Often you might need to read and write data stored in JSON format. JSONTables.jl provides a way to process them in row-oriented or column-oriented layout. We present both options below.

location1 = joinpath(tmpdir, "x1.json")
open(io -> arraytable(io, x), location1, "w")
106
location2 = joinpath(tmpdir, "x2.json")
open(io -> objecttable(io, x), location2, "w")
76

Read them back.

print(read(location1, String))
[{"A":true,"B":1,"C":null,"D":"a"},{"A":false,"B":2,"C":"b","D":null},{"A":true,"B":null,"C":"c","D":"c"}]
print(read(location2, String))
{"A":[true,false,true],"B":[1,2,null],"C":[null,"b","c"],"D":["a",null,"c"]}
y1 = open(jsontable, location1) |> DataFrame
3×4 DataFrame
RowABCD
BoolInt64?String?String?
1true1missinga
2false2bmissing
3truemissingcc
eltype.(eachcol(y1))
4-element Vector{Type}:
 Bool
 Union{Missing, Int64}
 Union{Missing, String}
 Union{Missing, String}
y2 = open(jsontable, location2) |> DataFrame
3×4 DataFrame
RowABCD
BoolInt64?String?String?
1true1missinga
2false2bmissing
3truemissingcc
eltype.(eachcol(y2))
4-element Vector{Type}:
 Bool
 Union{Missing, Int64}
 Union{Missing, String}
 Union{Missing, String}

JLD2.jl#

JLD2.jl is a high-performance, pure Julia library for saving and loading arbitrary Julia data structures, with HDF5 format.
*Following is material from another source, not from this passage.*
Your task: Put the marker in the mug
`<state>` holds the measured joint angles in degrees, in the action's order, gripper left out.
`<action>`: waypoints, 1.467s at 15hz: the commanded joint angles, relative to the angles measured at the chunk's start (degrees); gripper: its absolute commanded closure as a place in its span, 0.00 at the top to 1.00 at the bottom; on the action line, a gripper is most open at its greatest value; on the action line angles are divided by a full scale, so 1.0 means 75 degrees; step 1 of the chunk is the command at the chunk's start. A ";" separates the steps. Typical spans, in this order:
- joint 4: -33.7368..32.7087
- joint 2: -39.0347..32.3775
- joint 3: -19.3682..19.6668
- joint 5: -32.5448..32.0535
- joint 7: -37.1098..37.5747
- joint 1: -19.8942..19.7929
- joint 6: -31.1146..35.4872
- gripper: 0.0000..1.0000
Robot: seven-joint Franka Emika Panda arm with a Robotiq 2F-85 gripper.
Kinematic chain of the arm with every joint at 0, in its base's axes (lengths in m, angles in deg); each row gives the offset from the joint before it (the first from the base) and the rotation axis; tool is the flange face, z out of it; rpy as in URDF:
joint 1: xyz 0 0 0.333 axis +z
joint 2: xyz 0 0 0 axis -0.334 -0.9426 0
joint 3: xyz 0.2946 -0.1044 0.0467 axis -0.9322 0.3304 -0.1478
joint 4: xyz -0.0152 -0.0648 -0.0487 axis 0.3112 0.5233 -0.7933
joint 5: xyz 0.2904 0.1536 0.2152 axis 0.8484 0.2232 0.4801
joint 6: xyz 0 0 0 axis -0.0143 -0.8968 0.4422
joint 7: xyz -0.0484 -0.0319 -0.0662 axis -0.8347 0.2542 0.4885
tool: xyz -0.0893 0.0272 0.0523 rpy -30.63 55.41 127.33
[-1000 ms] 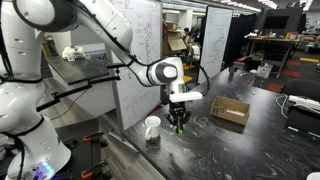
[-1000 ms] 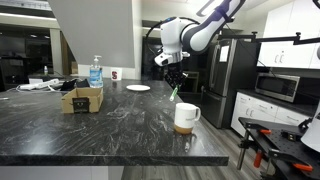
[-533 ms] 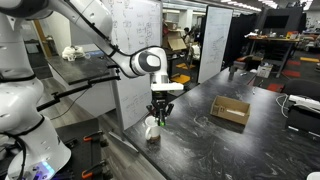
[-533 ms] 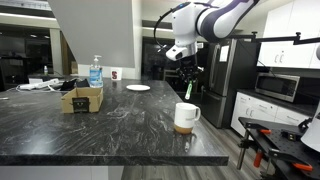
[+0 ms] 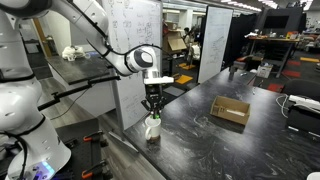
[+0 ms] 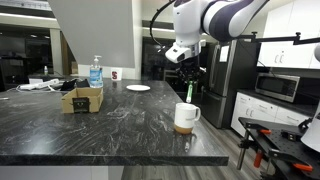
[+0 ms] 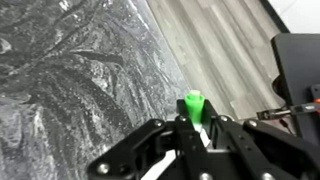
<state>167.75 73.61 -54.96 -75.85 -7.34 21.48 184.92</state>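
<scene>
Over the mug at the edge of the dark counter, the gripper clasps the green marker upright between its fingers, lower tip just above the mug's rim

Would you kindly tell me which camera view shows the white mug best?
An exterior view shows the mug best: whole body and handle, unobstructed. In an exterior view the mug is small, with the tool just above it. The wrist view shows the marker tip but no clear mug.
</scene>
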 commanded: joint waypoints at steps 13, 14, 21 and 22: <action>-0.0354 -0.1187 -0.0363 -0.1614 0.2034 0.0347 -0.0420 0.05; -0.0413 -0.1243 -0.0384 -0.1665 0.2146 0.0329 -0.0349 0.05; -0.0919 -0.1648 -0.0506 -0.1572 0.2298 0.0317 -0.0559 0.59; -0.0944 -0.1609 -0.0525 -0.1450 0.2253 0.0277 -0.0538 0.66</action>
<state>162.00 61.81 -58.15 -87.62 8.60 24.01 182.33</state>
Documentation: https://juliaio.github.io/JLD2.jl/dev/basic_usage/

  • save() and load(): General save and load using the FileIO.jl interface

  • jldsave() and jldloac(): Advanced save and load with more options

  • save_object() and load_object(): Single-object load and save

using JLD2
location = joinpath(tmpdir, "x.jld2")

save_object(location, x)

Read it back.

load_object(location)
3×4 DataFrame
RowABCD
BoolInt64?String?Char?
1true1missinga
2false2bmissing
3truemissingcc

Arrow.jl#

Finally we use Apache Arrow format that allows, in particular, for data interchange with R or Python.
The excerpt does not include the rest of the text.